The Iranian government started moving towards market economy by privatizing its vast industrial holdings over a decade ago. But the effort was marred by corruption and the stakes ended up in quasi-state hands, leaving the economy worse off than before.
The administration of President Hassan Rouhani, however, is breaking away from past policy, saying it is pursuing privatization in the true sense.
These new efforts have met heavy resistance from within the government and other state entities like the parliament.
Shining a new light on the administration’s limitations was Economy Minister Ali Tayyebnia, who says his ministry “does not have room to maneuver”.
“Government companies have become centers of corruption and rent distribution,” said Tayyebnia to reporters earlier this week, IRNA reported.
“They have pushed me over the edge during the past two years.”
Tayyebnia’s outburst of anger is unprecedented though he did not stop there and rapped other state powers, like the parliament as well.
In the decade to 2013, over 1,000 trillion rials (about $29 billion) worth of government property was “privatized” under a new interpretation of Article 44 of Iran’s Constitution. Of that, only 13% ended up in the hands of private owners, according to Iranian Privatization Organization’s statistics.

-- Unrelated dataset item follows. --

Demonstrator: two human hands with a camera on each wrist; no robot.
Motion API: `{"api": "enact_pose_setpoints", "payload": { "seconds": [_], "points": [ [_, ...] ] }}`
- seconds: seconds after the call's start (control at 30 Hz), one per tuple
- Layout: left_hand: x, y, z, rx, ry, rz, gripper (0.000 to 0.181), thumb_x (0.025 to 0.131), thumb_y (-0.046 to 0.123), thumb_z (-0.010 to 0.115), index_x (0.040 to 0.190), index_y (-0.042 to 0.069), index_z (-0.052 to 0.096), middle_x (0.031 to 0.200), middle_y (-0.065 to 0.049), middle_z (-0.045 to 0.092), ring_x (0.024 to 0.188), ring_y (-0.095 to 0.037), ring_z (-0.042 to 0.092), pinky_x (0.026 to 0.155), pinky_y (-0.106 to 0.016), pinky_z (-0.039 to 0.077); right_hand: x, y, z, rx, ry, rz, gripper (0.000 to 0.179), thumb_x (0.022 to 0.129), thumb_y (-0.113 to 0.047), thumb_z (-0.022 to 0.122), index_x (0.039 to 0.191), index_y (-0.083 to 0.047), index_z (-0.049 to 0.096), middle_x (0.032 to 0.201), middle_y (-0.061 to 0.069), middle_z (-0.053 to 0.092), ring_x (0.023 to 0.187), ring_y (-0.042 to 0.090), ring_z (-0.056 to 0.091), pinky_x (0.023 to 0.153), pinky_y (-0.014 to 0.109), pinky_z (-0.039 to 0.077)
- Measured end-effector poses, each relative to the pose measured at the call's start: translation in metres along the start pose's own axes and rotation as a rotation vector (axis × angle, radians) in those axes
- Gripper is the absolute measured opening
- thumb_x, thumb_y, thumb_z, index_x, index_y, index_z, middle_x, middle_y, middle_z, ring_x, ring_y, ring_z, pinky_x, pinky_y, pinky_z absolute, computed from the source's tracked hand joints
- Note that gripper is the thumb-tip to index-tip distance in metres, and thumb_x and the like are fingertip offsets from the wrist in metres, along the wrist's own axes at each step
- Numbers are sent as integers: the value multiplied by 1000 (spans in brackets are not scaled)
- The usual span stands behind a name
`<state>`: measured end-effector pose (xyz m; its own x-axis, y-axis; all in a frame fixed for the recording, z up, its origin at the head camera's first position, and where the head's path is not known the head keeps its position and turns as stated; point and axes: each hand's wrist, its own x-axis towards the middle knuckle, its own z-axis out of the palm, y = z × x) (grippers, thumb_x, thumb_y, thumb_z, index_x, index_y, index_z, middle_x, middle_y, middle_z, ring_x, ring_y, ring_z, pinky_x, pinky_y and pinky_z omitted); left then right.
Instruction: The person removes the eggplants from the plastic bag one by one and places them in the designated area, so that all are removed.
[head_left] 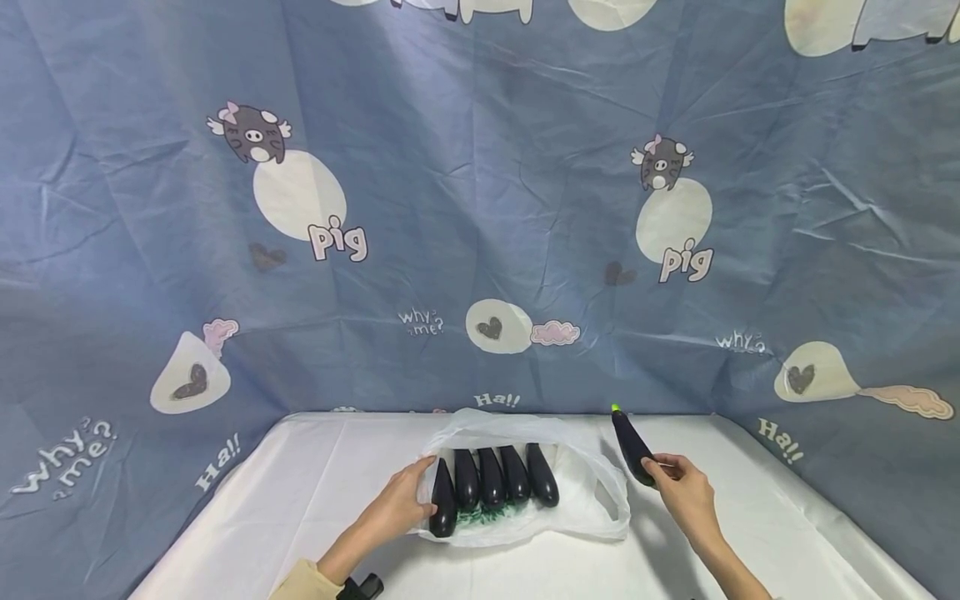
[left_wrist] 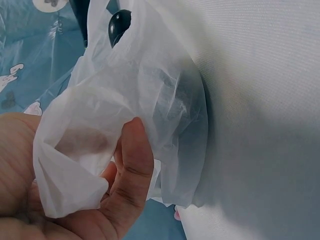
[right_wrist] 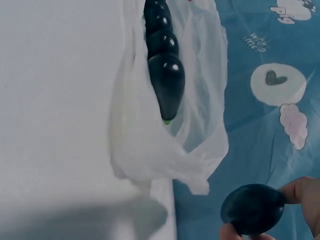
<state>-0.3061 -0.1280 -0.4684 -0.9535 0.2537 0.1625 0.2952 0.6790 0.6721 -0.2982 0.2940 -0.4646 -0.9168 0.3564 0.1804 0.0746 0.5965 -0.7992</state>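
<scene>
Eggplant (head_left: 630,443): I find it pinched by the fingers of the right hand (head_left: 684,490), projecting beyond their tips. The left hand's (head_left: 401,502) fingers clamp the bag (head_left: 576,510); five eggplants (head_left: 492,482) lie right of them.

A creased blue cloth (head_left: 480,208) printed with cartoon pigs (head_left: 255,137) and lettering (head_left: 337,239) surrounds a white-covered table (head_left: 322,467). Pale light shines along its folds.
</scene>
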Motion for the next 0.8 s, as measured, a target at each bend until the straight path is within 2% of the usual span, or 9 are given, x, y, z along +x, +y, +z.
{"api": "enact_pose_setpoints", "payload": {
  "seconds": [0.57, 0.8],
  "points": [
    [-1, -2, 2, 14, 13, 9, 76, 69, 0, 78, 137, -8, 44, 136, -36, 48, 126, -53, 44, 102, -65, 39, 11, 28, 5, -26, -41, 34, 59, 89, -48, 62, 118, 3, 60, 96, 17, 71, 77, 16, 65, 66, 26, 47],
    [-1, -2, 3, 10, 17, 21, 76, 68, 0, 77, 136, -9, 45, 135, -36, 48, 126, -53, 45, 101, -65, 39, 14, 36, 9, -43, -47, 42, 62, 87, -49, 64, 115, 6, 60, 98, 21, 69, 87, 29, 65, 66, 28, 48]
  ]
}}
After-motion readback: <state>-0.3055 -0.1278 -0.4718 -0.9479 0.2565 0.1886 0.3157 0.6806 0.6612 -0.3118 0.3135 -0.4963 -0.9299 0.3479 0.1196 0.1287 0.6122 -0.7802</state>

But that share has been diluted to below 3% after some changes in ownership, Tayyebnia said, citing Minister of Roads and Urban Development Abbas Akhoundi.
The bulk of the stakes went to quasi-state companies and organizations under murky deals—the government repaid debt or exchanged assets with stocks and private bidders were kept out of deals.
Government companies reported to ministries and were overseen by Supreme Audit Court of Iran–tasked with controlling financial activities of all ministries, institutions, government companies and other organizations benefiting from the state budget.
However, quasi-state companies lack any oversight, close their books to the government and are run as inefficiently as ever. The state of privatized companies is now worse than when they were run by the government.
Who is curtailing Tayyebnia’s privatization campaign today? Members of parliament fear new public offerings will wind up like the old ones or are afraid of job cuts to companies located in their electoral provinces.
Ministries fear the loss of their leverage and government managers have various reasons to keep their companies off private hands.
Examples are abundant. Naysayers have blocked ownership transfer, postponed initial public offerings on the pretense of restructuring, changed financial records by adding debt to the balance sheets and even cut off power supply to privatized companies.
The economy minister is fighting back, defending privatization and keeping quasi-state companies at arm’s length. This year all of the stakes sold off were handed to real private owners, up from 85% a year before and a leap from the previous decade.
“I am holding my ground to some extent. If privatization is supposed to be done like the past, I prefer not to be the minister and have my name on this disaster,” Tayyebnia said.